2.2.1 Structure of a syntax specification

Syntax can be defined using three classes of construct: compounds, lists and selection.

A compound has a fixed number of components, usually of different types. Compounds can be modelled abstractly in Z using a Cartesian product of the components. For example, a choice command consisting of a test expression, and two branch commands, and an assignment command consisting of an identifier and an expression, can be defined as

   Choice == EXPR0 x CMD0 x CMD0
   Assign == NAME0 x EXPR0

The symbol ' == ' is Z's abbreviation definition , a way of providing a meaningful name for a more complicated expression. The name can be used to stand for the expression anywhere in the specification.

A list has an arbitrary number of components of the same type. Lists are modelled in Z using a sequence. For example, a list of commands, and a list of declarations, can be defined as

   CMDLIST0 == seq1 CMD0
   DECLLIST0 == seq DECL0

This says that a command list is a non-empty sequence of commands, and a declaration list is a possibly empty sequence of declarations. A block command, consisting of a list of declarations and commands, can be defined using a compound whose components are lists:

   Block == DECLLIST0 x CMDLIST0

A selection comprises a set of possible constructs of a particular type. Selections can be modelled in Z using its free type(disjoint union) definition. For example, defining a command to be a choice or an assignment or a block:

   CMD0 ::= choice0 << Choice >>
         |  assign0 << Assign >>
         |  block0 << Block >>

The free type notation is explained in Appendix C.

A syntax specification can be shortened by including the compounds and lists directly in the selections. The partial example above can be written more succinctly as

   CMD0 ::= choice0 << EXPR0 x CMD0 x CMD0 >>
         |  assign0 << NAME0 x EXPR0 >>
         |  block0 << seq DECL0 x seq1 CMD0 >>

2.2.2 Turandot's abstract syntax

Turandot has only three types of construct: binary operators, expressions, and commands.

   OP1 ::= plus
        |  lessThan
        |  equalTo
        |  ...

This is a typical non-recursive free type definition, and can be thought of as a simple 'enumerated type', listing all Turandot's binary operators, which include comparison and arithmetic operators.

Turandot's expression syntax is

   EXPR1 ::= number << Z >>
          |  variable << NAME1 >>
          |  negate << EXPR1 >>
          |  operation << EXPR1 x OP1 x EXPR1 >>

This is a typical recursive free type definition.

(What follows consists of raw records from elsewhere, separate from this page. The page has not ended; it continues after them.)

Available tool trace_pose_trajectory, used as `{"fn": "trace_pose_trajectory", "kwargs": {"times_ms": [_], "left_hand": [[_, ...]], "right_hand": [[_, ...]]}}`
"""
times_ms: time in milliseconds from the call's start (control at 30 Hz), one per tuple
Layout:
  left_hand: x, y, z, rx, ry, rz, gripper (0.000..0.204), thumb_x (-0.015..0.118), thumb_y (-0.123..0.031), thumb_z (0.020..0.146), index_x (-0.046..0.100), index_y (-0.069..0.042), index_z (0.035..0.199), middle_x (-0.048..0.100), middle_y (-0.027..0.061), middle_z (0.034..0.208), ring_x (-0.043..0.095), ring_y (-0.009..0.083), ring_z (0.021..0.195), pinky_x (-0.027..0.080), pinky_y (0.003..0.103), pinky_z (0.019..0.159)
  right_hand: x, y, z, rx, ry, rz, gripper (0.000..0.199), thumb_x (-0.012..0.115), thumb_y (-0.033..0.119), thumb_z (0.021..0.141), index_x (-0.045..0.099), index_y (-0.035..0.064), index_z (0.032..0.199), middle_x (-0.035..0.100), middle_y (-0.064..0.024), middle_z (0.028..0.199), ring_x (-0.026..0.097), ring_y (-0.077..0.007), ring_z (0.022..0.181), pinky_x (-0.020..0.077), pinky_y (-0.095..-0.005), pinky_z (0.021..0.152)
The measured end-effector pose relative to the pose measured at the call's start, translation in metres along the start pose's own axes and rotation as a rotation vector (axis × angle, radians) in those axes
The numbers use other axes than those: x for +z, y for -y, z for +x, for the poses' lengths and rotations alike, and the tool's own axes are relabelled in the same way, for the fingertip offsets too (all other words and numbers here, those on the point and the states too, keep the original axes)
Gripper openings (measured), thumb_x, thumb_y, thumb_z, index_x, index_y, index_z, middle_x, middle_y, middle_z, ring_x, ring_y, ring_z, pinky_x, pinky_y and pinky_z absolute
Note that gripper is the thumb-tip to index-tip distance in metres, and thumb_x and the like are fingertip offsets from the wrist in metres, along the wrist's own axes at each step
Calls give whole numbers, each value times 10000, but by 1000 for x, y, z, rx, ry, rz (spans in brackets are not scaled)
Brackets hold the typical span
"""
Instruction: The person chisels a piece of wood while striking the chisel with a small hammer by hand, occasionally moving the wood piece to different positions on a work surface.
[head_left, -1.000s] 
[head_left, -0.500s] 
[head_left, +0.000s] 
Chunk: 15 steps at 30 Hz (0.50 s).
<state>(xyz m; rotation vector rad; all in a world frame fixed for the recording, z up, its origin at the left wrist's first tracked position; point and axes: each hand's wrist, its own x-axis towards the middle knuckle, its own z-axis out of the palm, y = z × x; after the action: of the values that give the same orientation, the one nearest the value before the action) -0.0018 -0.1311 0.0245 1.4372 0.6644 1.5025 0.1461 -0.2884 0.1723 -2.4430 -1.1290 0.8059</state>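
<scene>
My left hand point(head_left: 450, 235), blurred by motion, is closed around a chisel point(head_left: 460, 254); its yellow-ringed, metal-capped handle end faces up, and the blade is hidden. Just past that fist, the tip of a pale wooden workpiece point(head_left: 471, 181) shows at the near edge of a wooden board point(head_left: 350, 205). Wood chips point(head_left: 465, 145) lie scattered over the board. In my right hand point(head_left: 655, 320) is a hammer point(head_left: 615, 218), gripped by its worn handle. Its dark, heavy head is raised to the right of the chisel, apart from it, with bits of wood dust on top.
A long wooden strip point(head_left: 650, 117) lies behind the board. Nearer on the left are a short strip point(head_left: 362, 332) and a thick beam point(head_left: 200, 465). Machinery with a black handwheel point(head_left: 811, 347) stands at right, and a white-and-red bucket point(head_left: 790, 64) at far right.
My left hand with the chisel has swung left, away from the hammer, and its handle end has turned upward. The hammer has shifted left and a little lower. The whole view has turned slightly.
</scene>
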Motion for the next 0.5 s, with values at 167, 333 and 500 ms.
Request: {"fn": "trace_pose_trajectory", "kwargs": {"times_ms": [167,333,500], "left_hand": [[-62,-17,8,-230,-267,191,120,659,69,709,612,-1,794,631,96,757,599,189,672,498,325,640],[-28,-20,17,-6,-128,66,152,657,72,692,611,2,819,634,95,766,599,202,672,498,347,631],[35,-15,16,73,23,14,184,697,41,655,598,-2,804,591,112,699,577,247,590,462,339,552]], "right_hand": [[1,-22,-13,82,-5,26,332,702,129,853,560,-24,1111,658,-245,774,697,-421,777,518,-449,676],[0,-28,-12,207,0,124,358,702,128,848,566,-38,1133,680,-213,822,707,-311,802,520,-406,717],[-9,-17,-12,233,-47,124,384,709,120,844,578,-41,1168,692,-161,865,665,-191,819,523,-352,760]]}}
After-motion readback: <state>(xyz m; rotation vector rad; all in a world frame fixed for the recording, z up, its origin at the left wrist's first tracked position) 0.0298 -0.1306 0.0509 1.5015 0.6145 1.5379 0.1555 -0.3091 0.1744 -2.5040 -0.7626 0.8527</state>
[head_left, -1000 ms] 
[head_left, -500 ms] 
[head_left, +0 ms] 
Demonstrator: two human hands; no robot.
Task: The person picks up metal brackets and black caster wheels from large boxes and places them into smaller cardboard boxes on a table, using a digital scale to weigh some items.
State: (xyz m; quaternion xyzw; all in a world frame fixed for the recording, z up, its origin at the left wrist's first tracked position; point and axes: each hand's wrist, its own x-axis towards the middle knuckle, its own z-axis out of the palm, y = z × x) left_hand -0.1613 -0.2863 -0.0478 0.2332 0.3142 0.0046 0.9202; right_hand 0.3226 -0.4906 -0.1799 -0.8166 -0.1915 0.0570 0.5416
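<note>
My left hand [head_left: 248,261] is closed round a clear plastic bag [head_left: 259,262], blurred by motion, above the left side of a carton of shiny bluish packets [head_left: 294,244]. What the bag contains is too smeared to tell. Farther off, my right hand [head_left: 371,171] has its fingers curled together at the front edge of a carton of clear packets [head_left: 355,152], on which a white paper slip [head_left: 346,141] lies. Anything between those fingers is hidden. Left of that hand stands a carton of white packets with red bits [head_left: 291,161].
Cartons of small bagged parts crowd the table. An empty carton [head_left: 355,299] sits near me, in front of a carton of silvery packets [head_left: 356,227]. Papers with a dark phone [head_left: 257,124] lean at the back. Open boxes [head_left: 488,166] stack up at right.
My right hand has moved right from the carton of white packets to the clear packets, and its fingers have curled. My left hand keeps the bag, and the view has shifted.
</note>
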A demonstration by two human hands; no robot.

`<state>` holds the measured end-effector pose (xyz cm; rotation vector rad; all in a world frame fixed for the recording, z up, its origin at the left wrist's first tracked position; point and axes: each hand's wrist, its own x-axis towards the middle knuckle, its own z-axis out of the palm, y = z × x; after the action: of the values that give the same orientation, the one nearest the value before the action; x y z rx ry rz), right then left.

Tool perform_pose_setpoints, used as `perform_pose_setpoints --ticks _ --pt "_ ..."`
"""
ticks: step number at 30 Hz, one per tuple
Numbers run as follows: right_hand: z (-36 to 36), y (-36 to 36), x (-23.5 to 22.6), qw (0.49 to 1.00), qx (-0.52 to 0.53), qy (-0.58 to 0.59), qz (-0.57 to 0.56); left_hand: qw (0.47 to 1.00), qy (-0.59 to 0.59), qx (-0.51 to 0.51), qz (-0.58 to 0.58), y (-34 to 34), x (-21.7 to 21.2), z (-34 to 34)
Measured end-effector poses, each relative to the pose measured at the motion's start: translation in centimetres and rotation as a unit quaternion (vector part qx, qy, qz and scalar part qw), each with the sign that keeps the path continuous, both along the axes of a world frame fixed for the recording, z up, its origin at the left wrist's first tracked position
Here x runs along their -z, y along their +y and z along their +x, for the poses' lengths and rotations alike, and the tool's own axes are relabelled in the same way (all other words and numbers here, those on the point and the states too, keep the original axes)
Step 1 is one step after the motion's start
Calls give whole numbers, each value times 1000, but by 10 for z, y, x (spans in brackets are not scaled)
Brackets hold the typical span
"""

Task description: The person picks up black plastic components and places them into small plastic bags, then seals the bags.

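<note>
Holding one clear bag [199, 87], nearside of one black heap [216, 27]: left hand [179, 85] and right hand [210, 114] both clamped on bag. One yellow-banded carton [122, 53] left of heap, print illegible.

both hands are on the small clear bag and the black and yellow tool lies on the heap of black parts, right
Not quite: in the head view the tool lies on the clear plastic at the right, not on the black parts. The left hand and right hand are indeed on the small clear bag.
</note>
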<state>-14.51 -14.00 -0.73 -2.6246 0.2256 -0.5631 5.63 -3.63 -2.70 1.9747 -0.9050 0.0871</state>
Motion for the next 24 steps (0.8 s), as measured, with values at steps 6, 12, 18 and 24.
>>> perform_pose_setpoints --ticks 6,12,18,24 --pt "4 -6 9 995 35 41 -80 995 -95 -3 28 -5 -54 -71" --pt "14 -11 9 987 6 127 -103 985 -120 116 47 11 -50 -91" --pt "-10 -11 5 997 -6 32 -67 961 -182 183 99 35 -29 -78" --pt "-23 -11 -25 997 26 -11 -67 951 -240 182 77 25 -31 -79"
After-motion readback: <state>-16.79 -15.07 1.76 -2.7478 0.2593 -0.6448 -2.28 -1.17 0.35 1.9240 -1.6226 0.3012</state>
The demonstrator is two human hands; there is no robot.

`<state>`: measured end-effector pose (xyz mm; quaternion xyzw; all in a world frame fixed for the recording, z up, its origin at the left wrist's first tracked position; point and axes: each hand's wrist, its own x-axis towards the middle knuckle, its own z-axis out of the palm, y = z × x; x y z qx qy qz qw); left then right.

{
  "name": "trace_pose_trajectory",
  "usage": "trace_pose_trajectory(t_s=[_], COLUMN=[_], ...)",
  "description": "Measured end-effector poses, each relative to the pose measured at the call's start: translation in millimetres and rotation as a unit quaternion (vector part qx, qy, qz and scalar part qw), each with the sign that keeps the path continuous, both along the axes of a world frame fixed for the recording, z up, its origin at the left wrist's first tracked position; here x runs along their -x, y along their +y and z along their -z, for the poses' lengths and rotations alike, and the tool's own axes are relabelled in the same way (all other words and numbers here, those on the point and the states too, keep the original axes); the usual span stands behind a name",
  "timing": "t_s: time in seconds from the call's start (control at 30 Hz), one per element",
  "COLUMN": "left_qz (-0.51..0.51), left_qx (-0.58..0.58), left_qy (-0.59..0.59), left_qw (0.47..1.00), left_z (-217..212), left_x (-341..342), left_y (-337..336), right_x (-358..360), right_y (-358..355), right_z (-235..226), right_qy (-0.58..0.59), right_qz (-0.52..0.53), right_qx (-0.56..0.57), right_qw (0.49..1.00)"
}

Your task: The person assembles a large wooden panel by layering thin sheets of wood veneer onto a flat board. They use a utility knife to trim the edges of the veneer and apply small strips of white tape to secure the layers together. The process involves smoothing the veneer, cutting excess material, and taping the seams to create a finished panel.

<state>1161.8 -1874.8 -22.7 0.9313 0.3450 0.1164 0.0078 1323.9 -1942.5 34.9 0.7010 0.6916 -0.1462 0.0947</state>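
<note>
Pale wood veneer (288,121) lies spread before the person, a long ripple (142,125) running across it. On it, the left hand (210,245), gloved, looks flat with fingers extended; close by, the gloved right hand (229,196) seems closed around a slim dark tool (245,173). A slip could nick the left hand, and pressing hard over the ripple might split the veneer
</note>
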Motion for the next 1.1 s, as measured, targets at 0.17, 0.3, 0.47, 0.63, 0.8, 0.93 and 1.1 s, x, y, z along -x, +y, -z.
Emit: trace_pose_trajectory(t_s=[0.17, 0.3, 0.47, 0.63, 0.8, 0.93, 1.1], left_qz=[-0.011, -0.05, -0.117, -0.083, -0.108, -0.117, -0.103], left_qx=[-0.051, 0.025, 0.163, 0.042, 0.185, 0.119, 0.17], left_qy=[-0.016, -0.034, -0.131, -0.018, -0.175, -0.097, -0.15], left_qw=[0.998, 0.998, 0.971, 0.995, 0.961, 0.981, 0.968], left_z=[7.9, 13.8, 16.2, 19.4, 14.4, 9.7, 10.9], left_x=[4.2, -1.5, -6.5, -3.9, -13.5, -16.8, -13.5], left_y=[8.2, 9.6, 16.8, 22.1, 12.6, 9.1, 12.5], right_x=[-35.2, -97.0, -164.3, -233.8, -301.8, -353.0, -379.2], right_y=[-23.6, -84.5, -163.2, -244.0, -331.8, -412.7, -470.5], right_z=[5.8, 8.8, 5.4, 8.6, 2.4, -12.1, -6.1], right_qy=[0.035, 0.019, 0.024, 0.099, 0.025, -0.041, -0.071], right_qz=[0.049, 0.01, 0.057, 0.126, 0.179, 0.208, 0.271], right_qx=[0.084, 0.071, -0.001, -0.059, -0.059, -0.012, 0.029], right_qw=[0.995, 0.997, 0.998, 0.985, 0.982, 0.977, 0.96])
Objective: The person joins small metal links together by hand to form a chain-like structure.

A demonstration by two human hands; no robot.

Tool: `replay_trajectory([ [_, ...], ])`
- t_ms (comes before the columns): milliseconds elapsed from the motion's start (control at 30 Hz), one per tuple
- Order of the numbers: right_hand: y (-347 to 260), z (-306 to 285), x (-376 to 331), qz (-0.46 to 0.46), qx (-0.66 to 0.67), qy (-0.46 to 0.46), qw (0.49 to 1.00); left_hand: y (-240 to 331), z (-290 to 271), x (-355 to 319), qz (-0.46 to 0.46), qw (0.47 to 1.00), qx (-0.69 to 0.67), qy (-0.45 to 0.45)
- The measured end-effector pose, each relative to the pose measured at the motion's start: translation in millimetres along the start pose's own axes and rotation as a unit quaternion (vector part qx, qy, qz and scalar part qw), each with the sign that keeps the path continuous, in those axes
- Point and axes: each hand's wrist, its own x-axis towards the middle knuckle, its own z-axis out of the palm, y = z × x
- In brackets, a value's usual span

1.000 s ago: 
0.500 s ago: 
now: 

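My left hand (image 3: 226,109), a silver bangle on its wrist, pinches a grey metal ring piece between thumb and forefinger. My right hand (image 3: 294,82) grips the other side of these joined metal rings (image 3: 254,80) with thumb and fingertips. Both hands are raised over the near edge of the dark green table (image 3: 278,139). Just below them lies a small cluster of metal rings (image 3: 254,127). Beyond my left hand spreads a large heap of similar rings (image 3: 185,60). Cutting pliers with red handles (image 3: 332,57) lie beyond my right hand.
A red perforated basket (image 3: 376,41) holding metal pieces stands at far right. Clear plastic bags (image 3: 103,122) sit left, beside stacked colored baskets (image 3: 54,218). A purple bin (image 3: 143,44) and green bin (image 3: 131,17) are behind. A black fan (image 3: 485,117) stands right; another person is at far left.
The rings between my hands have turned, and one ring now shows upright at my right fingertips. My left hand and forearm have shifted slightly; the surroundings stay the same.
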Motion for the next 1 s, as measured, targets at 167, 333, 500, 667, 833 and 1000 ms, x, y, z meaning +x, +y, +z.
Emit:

It has two base cases (an expression can be an integer or a variable name) and two recursive cases (a new expression can be formed from another by negating it, or from two others by combining them with a binary operator). Note that all values in Turandot are just numbers; the value 1 is also used to indicate 'true' and 0 to indicate 'false'.

Turandot's command syntax is

   CMD1 ::= skip 
         |  assign << NAME1 x EXPR1 >>
         |  choice << EXPR1 x CMD1 x CMD1 >>
         |  compose << CMD1 x CMD1 >>

Again, this is a recursive definition. The base cases are the skip command, and the assignment command, which assigns the value of an expression to a variable. The others build new commands from smaller commands: choice chooses between two commands based on the value of expression, and compose composes two commands.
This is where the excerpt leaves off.